> DIRECTIONS:
Return the data below unchanged, without images.

---

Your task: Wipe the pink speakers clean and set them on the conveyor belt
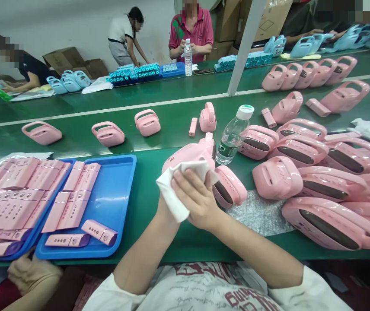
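Both forearms enter from the bottom edge, bare below short white sleeves, and converge at centre frame. Right hand (201, 196) lies uppermost, back toward the camera, fingers (188, 179) curled over and pressed down in a closed grip. Left hand (167, 203) sits beneath it, almost wholly covered; only the wrist and the heel of the palm show, so its finger position cannot be read. Wrists cross closely, hands touching.
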A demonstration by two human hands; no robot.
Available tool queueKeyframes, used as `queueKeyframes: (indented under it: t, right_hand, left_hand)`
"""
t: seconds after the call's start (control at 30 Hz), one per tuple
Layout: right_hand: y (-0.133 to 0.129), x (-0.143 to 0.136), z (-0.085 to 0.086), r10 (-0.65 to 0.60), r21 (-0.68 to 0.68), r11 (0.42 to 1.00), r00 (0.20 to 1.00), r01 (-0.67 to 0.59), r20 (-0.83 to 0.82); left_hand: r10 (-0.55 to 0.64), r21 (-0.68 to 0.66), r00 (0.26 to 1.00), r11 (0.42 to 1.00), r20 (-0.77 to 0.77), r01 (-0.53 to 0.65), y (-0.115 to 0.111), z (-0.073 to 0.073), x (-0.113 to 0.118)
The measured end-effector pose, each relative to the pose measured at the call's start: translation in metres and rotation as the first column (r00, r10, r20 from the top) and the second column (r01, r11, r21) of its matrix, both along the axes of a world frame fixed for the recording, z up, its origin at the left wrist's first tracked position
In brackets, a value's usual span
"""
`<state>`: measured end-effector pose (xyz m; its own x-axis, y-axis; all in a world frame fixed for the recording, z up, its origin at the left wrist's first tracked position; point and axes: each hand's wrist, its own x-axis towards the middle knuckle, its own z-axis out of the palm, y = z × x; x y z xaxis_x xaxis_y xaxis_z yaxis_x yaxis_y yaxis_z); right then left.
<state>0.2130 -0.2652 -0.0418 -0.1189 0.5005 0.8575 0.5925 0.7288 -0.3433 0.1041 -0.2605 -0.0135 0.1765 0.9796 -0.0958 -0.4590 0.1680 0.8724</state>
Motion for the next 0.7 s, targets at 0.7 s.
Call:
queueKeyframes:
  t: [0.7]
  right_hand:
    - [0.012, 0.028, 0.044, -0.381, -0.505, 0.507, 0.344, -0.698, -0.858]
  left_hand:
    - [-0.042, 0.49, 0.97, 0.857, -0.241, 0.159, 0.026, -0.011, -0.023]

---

> RESULT OF THIS TASK:
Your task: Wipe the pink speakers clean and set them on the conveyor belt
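Both forearms enter from the bottom edge, bare below short white sleeves, and converge at centre frame. Right hand (201, 196) lies uppermost, back toward the camera, fingers (188, 179) curled over and pressed down in a closed grip. Left hand (167, 203) sits beneath it, almost wholly covered; only the wrist and the heel of the palm show, so its finger position cannot be read. Wrists cross closely, hands touching.
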A demonstration by two human hands; no robot.
Available tool queueKeyframes, used as `queueKeyframes: (indented under it: t, right_hand, left_hand)`
"""
t: seconds after the call's start (control at 30 Hz), one per tuple
Layout: right_hand: y (-0.133 to 0.129), x (-0.143 to 0.136), z (-0.085 to 0.086), r10 (-0.65 to 0.60), r21 (-0.68 to 0.68), r11 (0.42 to 1.00), r00 (0.20 to 1.00), r01 (-0.67 to 0.59), r20 (-0.83 to 0.82); left_hand: r10 (-0.55 to 0.64), r21 (-0.68 to 0.66), r00 (0.26 to 1.00), r11 (0.42 to 1.00), r20 (-0.77 to 0.77), r01 (-0.53 to 0.65), y (-0.115 to 0.111), z (-0.073 to 0.073), x (-0.113 to 0.118)
The measured end-effector pose, each relative to the pose measured at the call's start: translation in metres and rotation as the first column (r00, r10, r20 from the top) and the second column (r01, r11, r21) of its matrix, both along the axes of a world frame fixed for the recording, z up, its origin at the left wrist's first tracked position
In brackets, a value's usual span
"""
`<state>`: measured end-effector pose (xyz m; its own x-axis, y-axis; all in a world frame fixed for the recording, z up, its origin at the left wrist's first tracked position; point and axes: each hand's wrist, its own x-axis towards the middle knuckle, its own z-axis out of the palm, y = z × x; x y z xaxis_x xaxis_y xaxis_z yaxis_x yaxis_y yaxis_z); right then left.
<state>0.2130 -0.2652 -0.0418 -0.1189 0.5005 0.8575 0.5925 0.7288 -0.3433 0.1041 -0.2605 -0.0135 0.1765 0.9796 -0.0958 -0.4590 0.1680 0.8724</state>
Motion for the next 0.7 s, targets at 0.7 s.
Call:
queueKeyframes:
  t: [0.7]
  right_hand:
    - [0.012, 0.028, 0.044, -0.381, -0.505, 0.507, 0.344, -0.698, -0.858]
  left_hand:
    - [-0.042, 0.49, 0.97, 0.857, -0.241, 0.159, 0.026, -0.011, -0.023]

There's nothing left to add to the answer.